La Casa Susanna n’héberge plus personne après le grave accident de Marie en 1967 et la vente de la maison en 1972. Il est singulier que l’oasis des travestis se soit dématérialisée l’année même de la publication en Italie du livre I travestiti de Lisetta Carmi, que les libraires ont refusé d’exposer parce qu’il était trop scandaleux pour la morale de l’ époque et qui a donc été retiré, destiné à la casse.
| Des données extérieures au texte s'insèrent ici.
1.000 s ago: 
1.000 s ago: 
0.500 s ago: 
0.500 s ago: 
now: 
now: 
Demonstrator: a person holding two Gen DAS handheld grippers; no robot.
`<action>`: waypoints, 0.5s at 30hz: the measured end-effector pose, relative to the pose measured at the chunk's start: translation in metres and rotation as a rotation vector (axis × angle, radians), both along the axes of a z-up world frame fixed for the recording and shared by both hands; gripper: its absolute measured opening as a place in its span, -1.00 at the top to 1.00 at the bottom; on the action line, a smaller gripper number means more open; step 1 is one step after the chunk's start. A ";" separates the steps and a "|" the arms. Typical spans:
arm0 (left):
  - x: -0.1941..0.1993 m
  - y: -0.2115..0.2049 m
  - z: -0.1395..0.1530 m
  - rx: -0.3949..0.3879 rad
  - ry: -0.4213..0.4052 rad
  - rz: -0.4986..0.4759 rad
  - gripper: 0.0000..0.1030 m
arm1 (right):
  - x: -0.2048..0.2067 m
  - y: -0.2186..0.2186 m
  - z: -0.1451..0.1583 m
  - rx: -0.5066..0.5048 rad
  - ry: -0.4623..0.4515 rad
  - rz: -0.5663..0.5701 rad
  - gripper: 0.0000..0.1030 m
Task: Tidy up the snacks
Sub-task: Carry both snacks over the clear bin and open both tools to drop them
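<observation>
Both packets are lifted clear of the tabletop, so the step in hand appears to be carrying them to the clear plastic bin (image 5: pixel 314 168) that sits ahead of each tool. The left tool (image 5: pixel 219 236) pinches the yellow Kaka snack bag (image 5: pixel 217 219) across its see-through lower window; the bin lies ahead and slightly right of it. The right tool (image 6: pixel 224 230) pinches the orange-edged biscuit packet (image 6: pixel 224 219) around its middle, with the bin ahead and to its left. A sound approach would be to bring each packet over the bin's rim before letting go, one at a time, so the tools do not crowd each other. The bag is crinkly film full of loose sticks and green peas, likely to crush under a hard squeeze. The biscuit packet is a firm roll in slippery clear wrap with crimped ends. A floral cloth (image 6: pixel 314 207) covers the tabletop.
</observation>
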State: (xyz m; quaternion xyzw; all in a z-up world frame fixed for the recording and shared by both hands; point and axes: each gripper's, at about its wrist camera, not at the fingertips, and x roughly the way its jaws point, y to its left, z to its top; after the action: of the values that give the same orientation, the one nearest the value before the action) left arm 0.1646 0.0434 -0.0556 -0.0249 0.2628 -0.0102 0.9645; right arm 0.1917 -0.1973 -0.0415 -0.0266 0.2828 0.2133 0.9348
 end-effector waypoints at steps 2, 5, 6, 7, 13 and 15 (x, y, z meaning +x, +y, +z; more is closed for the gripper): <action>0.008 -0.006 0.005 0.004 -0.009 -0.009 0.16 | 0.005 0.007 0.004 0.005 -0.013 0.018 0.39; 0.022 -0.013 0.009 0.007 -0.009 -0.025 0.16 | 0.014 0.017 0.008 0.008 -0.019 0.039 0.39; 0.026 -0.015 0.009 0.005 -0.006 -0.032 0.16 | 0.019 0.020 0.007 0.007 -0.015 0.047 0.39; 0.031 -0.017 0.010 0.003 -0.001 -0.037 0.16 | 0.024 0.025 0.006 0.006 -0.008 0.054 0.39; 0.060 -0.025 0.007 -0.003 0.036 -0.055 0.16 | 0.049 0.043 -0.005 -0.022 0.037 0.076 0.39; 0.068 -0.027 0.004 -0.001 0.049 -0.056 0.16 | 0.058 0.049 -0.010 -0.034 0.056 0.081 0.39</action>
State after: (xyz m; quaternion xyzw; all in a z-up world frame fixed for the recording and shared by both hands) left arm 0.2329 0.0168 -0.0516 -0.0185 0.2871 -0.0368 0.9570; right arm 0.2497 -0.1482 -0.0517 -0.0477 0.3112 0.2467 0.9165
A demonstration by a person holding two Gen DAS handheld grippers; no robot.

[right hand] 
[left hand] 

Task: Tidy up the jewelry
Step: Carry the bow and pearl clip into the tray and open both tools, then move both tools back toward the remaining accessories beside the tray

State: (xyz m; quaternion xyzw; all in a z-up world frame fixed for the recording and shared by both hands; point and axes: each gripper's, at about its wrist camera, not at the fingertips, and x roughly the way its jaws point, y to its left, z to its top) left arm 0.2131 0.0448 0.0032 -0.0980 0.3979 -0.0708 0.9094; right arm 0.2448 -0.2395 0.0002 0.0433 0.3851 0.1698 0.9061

Le reportage d’investigation sociale sur la communauté des “travestis” (pour reprendre le titre de l’époque) du centre de Gênes, dont Contrasto a publié une nouvelle édition en 2022 avec des photographies couleur inédites qui, mutatis mutandis, rappellent beaucoup celles exposées à Arles, a été réalisé entre 1965 et 1972. Le journaliste Stefano Ciavatta rappelle qu’ailleurs en France, deux ans seulement avant le début des rencontres du Chevalier d’Éon, "entre 1956 et 1962, le photographe suédois Christer Strömholm, âgé de 40 ans, a réalisé Les amies de place blanche, un reportage issu d’une longue visite participative du quartier de la place Blanche à Paris, l’équivalent du ghetto travesti de Gênes. [Il n’a été publié qu’en 1983 et en suédois".
En 1970, Susanna signe sa dernière chronique dans Transvestia sans donner plus d’explications. Puis elle écrit à nouveau pour la toute dernière fois en 1979, affirmant que les travestis n’ont pas atteint la libération et que l’identité transgenre est toujours taboue. Personne ne savait que Susanna avait dû vivre à plein temps en tant qu’homme pour subvenir aux besoins de sa femme, gravement handicapée à la suite de l’accident. Love, Susanna". C’est ainsi qu’elle fait ses adieux à son public et à nous, visiteurs de l’exposition, qui quittons à regret sa maison.